Records from a data source
▼▼▼

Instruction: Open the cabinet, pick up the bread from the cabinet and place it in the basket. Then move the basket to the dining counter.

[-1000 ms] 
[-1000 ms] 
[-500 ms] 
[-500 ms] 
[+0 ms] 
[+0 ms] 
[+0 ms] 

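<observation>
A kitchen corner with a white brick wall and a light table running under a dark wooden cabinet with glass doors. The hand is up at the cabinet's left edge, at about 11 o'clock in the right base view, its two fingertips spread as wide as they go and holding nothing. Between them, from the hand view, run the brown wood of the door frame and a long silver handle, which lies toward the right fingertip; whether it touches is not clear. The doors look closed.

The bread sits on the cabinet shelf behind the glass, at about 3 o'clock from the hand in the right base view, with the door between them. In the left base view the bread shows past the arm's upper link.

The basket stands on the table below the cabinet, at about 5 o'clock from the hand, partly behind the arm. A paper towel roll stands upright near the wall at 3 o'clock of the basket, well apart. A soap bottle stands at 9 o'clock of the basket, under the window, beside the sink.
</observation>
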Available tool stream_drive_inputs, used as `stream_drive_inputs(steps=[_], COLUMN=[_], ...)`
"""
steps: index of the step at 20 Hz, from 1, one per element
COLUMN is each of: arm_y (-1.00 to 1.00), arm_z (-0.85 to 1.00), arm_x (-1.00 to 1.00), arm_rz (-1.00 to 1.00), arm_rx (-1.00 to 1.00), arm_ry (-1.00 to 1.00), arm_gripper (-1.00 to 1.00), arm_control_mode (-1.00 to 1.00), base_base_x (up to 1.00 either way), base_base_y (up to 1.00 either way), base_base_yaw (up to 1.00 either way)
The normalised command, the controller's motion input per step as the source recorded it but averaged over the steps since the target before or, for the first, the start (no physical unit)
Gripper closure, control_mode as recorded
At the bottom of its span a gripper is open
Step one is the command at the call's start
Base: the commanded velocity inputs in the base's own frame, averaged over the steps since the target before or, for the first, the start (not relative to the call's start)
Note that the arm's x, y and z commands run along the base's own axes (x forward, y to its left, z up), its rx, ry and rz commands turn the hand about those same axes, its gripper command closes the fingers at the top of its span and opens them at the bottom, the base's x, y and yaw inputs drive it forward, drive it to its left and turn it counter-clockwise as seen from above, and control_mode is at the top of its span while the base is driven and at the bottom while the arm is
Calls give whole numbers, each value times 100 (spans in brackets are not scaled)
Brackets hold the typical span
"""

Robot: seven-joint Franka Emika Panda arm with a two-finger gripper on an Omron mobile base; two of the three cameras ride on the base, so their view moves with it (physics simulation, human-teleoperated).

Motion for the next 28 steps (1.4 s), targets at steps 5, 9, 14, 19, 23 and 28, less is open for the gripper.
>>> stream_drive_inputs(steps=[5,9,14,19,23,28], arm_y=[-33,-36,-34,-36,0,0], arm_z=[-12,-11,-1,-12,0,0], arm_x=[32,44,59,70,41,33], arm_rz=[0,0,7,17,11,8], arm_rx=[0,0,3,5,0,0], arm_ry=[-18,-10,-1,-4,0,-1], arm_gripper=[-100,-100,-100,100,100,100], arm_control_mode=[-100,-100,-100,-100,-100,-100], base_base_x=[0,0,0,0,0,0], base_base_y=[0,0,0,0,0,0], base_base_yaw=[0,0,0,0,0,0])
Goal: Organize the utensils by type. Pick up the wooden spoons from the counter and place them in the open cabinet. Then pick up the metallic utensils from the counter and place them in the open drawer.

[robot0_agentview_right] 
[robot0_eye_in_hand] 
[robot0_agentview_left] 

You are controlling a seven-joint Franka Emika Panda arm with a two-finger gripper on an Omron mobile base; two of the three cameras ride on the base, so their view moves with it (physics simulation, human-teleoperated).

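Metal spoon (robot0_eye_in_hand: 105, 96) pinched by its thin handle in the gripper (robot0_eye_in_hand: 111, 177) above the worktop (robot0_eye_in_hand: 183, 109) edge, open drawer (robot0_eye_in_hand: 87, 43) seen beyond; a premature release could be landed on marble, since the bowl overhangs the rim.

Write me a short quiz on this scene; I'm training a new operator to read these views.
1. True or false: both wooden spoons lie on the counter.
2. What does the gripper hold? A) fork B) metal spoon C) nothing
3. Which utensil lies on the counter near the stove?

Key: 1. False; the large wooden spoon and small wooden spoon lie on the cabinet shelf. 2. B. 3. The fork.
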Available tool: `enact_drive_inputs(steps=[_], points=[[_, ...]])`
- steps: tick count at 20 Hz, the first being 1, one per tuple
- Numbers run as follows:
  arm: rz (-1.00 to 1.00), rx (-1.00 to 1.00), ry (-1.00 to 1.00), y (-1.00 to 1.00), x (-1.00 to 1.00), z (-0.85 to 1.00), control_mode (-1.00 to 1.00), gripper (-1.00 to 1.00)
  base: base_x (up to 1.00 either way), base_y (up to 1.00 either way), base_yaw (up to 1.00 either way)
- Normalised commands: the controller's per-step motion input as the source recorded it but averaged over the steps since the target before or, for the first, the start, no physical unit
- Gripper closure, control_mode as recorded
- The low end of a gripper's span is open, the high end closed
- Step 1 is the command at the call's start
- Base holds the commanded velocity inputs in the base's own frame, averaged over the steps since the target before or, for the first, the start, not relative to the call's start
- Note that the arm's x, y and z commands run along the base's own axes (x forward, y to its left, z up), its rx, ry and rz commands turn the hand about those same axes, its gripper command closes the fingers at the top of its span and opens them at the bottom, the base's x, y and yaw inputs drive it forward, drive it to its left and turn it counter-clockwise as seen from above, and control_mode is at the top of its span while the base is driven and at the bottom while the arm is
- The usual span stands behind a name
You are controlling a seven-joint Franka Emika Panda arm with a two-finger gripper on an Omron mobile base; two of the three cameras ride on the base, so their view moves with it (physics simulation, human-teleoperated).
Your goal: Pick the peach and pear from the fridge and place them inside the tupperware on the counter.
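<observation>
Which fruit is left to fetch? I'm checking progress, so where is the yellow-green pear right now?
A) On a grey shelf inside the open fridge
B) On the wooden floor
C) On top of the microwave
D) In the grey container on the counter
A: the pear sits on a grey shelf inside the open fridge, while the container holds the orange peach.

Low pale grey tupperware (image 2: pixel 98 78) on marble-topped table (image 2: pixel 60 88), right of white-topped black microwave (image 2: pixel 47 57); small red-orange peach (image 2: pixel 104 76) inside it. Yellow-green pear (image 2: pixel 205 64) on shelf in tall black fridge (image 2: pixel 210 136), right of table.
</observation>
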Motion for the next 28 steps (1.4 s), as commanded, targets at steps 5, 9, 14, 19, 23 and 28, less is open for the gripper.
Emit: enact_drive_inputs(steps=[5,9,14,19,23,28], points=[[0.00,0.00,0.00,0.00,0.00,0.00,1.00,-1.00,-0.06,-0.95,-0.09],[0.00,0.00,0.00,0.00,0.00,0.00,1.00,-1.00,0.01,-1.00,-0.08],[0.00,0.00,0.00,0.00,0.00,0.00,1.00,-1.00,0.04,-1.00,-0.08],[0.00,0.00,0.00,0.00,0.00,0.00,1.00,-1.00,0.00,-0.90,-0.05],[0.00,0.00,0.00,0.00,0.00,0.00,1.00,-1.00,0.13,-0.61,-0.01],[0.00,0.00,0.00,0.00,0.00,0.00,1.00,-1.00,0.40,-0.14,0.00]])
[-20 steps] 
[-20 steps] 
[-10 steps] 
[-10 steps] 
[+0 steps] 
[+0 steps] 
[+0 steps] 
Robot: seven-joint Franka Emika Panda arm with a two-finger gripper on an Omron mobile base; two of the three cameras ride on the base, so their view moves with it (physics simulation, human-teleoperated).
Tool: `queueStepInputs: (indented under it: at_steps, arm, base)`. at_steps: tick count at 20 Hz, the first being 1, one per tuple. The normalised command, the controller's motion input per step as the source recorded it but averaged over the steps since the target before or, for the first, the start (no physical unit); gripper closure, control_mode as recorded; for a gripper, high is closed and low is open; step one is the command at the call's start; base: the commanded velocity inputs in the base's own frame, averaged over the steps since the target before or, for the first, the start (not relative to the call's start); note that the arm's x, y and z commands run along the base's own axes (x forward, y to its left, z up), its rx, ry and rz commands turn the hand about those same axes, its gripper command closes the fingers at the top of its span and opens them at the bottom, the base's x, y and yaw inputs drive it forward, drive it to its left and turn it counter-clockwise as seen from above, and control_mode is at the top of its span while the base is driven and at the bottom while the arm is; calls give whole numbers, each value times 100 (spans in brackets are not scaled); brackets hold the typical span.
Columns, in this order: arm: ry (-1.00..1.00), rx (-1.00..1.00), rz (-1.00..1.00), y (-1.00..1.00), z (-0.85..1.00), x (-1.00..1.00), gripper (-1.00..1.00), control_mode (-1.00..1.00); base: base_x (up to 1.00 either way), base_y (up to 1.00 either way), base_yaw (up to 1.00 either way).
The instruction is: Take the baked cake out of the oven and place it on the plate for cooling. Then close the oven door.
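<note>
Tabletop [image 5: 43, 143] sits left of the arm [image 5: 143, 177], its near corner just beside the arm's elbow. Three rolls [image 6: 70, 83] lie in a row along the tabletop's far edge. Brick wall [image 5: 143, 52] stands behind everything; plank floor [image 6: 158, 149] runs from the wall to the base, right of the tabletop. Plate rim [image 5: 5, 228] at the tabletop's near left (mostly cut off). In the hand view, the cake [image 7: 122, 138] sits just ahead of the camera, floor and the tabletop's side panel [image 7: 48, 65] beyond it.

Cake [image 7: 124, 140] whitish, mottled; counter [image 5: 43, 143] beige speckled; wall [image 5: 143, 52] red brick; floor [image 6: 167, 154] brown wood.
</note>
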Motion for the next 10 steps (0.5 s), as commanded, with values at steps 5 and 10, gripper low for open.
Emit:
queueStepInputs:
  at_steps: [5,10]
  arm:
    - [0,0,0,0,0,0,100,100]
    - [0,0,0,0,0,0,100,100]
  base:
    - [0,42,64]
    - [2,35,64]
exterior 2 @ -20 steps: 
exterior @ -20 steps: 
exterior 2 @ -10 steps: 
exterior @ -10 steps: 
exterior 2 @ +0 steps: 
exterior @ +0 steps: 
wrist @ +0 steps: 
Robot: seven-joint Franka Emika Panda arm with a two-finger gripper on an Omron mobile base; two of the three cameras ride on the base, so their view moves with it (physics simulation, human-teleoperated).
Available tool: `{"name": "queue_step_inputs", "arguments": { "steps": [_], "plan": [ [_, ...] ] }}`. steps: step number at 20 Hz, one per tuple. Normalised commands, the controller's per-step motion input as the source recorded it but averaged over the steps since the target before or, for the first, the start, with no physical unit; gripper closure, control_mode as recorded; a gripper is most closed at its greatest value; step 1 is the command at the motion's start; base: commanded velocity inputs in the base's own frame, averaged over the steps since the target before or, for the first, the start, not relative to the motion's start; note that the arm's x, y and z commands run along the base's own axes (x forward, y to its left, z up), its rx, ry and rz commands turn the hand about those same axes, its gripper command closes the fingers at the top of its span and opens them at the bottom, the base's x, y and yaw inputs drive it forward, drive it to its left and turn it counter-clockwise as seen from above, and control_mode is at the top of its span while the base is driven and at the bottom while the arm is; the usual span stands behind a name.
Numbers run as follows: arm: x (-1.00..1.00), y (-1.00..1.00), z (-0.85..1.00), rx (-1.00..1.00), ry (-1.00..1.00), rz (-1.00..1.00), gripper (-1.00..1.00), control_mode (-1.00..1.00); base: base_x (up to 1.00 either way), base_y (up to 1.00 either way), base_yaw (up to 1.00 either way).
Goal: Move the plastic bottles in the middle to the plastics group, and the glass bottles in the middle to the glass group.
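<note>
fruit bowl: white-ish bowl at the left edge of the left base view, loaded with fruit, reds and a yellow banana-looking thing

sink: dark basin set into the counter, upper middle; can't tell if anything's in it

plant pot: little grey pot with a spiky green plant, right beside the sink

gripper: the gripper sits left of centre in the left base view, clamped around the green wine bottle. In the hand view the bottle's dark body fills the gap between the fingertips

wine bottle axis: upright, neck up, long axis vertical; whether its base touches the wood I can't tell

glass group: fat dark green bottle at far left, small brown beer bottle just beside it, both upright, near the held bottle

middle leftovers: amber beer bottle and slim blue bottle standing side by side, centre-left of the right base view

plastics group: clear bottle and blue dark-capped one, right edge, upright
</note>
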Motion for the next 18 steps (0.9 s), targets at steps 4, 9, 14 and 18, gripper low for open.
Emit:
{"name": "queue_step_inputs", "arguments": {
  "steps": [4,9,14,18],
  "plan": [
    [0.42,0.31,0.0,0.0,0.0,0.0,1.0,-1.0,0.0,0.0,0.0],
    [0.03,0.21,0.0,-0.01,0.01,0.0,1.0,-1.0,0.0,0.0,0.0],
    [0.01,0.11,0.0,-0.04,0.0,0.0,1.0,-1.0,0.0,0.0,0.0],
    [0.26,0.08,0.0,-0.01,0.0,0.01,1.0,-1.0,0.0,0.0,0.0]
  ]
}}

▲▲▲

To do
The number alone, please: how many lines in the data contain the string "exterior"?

Result for this task
6